Pendant la puberté, il est recommandé d'utiliser une thérapie de remplacement des œstrogènes. Sous l'influence de ces hormones, la formation de caractères sexuels secondaires, la croissance de l'utérus et des glandes mammaires se produisent. Des menstruations peuvent survenir, mais la fertilité chez les femmes atteintes du syndrome génétique est considérablement réduite en raison de modifications importantes des ovaires.
Le volume et la durée de l'hormonothérapie ne sont déterminés que par un endocrinologue. Un traitement inapproprié peut aggraver les troubles hormonaux chez un enfant.
Les maladies des organes internes qui accompagnent les manifestations du syndrome sont traitées individuellement. En présence de défauts graves, un traitement chirurgical est souvent nécessaire, une surveillance dispensaire à long terme de la santé du bébé par de nombreux spécialistes.
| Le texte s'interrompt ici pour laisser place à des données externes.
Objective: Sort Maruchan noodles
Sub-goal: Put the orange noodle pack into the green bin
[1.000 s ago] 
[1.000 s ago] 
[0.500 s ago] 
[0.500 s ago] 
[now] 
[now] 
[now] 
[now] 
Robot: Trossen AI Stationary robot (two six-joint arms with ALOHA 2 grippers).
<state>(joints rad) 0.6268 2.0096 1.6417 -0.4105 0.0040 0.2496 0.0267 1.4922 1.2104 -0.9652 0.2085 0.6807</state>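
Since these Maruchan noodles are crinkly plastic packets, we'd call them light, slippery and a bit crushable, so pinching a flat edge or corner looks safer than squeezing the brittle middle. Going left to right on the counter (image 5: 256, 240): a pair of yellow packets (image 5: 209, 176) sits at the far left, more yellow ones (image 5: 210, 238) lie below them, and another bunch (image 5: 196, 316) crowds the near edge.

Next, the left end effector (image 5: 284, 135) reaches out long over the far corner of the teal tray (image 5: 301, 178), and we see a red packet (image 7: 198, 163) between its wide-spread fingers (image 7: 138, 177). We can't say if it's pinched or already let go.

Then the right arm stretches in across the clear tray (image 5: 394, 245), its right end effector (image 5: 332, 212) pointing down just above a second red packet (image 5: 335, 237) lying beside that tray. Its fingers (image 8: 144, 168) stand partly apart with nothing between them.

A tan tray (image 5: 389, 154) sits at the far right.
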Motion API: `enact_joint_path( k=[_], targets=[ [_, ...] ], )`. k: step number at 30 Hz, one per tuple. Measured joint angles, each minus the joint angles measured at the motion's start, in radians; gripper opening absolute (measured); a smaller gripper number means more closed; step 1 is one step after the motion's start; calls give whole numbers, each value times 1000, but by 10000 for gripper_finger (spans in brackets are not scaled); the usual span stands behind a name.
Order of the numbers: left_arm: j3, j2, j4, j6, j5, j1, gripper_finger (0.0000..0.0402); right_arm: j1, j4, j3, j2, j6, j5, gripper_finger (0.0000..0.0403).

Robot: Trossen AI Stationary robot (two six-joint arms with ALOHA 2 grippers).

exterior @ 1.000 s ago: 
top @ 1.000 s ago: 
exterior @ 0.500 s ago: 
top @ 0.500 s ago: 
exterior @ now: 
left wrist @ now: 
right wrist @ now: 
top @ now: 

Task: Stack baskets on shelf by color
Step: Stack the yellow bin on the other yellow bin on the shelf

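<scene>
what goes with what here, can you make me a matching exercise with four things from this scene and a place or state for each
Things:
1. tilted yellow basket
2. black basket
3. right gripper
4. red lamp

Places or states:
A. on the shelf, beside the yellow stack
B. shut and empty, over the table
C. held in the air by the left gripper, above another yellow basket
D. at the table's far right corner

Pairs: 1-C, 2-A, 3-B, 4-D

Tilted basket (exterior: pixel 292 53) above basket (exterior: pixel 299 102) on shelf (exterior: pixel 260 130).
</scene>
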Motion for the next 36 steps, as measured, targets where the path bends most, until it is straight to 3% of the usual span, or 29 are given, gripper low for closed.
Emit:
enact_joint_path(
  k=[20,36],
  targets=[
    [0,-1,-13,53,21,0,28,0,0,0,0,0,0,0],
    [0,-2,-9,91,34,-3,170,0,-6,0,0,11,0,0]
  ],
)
Récemment, la méthode de FIV est devenue de plus en plus populaire, à l'aide de laquelle un ovule fécondé est transféré dans l'utérus d'une femme atteinte du syndrome de Shereshevsky-Turner. À ces fins, un ovocyte de donneur convient mieux qu'un ovule d'une femme malade, car il reste un risque élevé de développer des malformations fœtales.
Prévision et prévention
En l'absence de malformations flagrantes, les femmes atteintes du syndrome génétique vivent longtemps, créent des familles et deviennent suffisamment socialisées. La qualité de vie est également fortement influencée par l'adéquation du traitement, qui peut réduire considérablement les symptômes de la maladie.
Les mesures préventives comprennent le conseil médical et génétique des familles à risque de développer une pathologie héréditaire, l'examen d'une femme pendant la grossesse.
Conclusions
Les maladies génétiques sont rares, mais leur caractéristique est une combinaison de pathologie de divers organes et systèmes, manifestations externes caractéristiques. Il existe de nombreuses raisons pour le développement de mutations dans le génotype, et il n'est pas toujours possible de trouver un facteur qui a influencé l'apparition d'anomalies chez un enfant. Aucune famille n'est à l'abri de l'apparition d'un bébé présentant un défaut génétique.
Les parents d'un enfant atteint du syndrome de Shereshevsky-Turner doivent comprendre qu'un traitement correct et opportun commencé améliore considérablement la qualité de vie du bébé et réduit la gravité des principaux symptômes. En général, le pronostic de cette maladie est favorable, les enfants présentant un défaut génétique sont capables de socialiser dans la société, de faire des études supérieures et de vivre longtemps.